▶ [BRIEF]: All of the data below is to be repeated exactly, except for the pictures.
┏━━
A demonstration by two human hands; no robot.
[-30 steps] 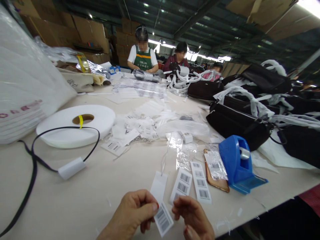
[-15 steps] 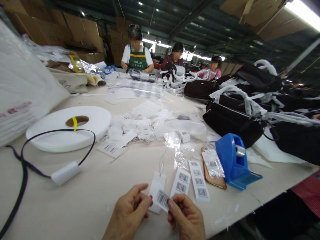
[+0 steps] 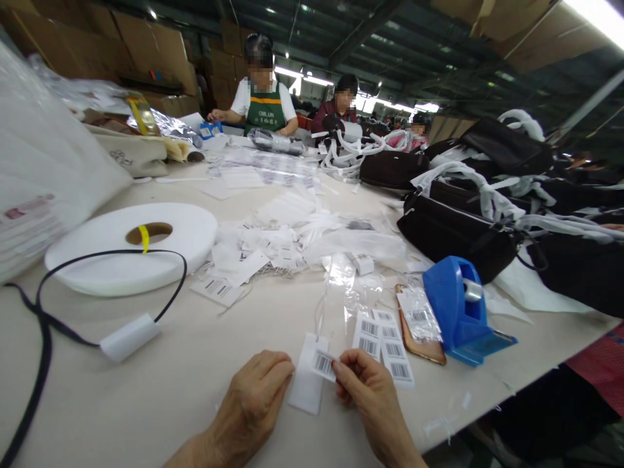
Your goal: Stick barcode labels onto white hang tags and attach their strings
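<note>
Between the thumb and fingers of my right hand (image 3: 368,396) is a barcode sticker (image 3: 322,362). It lies over the upper right part of a blank white hang tag (image 3: 307,390), and I cannot tell if it is stuck down. The tag rests on the table with its white string running away from me. My left hand (image 3: 256,396) is closed beside the tag's left edge, its fingertips tucked out of sight, so anything in them is hidden. Just beyond my right hand lie two strips of barcode stickers, a nearer-left strip (image 3: 368,335) and a right strip (image 3: 396,354).
A blue tape dispenser (image 3: 453,312) stands right, beside a phone-shaped thing (image 3: 425,353) under a clear packet. Loose tags (image 3: 219,290) are heaped mid-table. Left are a white tape roll (image 3: 97,260) and black cord (image 3: 46,344). Black bags (image 3: 453,227) fill the right; co-workers (image 3: 266,107) are opposite.
My left hand has closed up, its thumb no longer on the tag. My right hand and the sticker have risen slightly, and the left sticker strip now lies against the other strip.
</note>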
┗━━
▶ [ANSWER BELOW]:
A demonstration by two human hands; no robot.
[-30 steps] 
[-15 steps] 
[+0 steps] 
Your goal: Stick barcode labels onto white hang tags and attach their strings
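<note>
Between the thumb and fingers of my right hand (image 3: 368,396) is a barcode sticker (image 3: 322,362). It lies over the upper right part of a blank white hang tag (image 3: 307,390), and I cannot tell if it is stuck down. The tag rests on the table with its white string running away from me. My left hand (image 3: 256,396) is closed beside the tag's left edge, its fingertips tucked out of sight, so anything in them is hidden. Just beyond my right hand lie two strips of barcode stickers, a nearer-left strip (image 3: 368,335) and a right strip (image 3: 396,354).
A blue tape dispenser (image 3: 453,312) stands right, beside a phone-shaped thing (image 3: 425,353) under a clear packet. Loose tags (image 3: 219,290) are heaped mid-table. Left are a white tape roll (image 3: 97,260) and black cord (image 3: 46,344). Black bags (image 3: 453,227) fill the right; co-workers (image 3: 266,107) are opposite.
My left hand has closed up, its thumb no longer on the tag. My right hand and the sticker have risen slightly, and the left sticker strip now lies against the other strip.
</note>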

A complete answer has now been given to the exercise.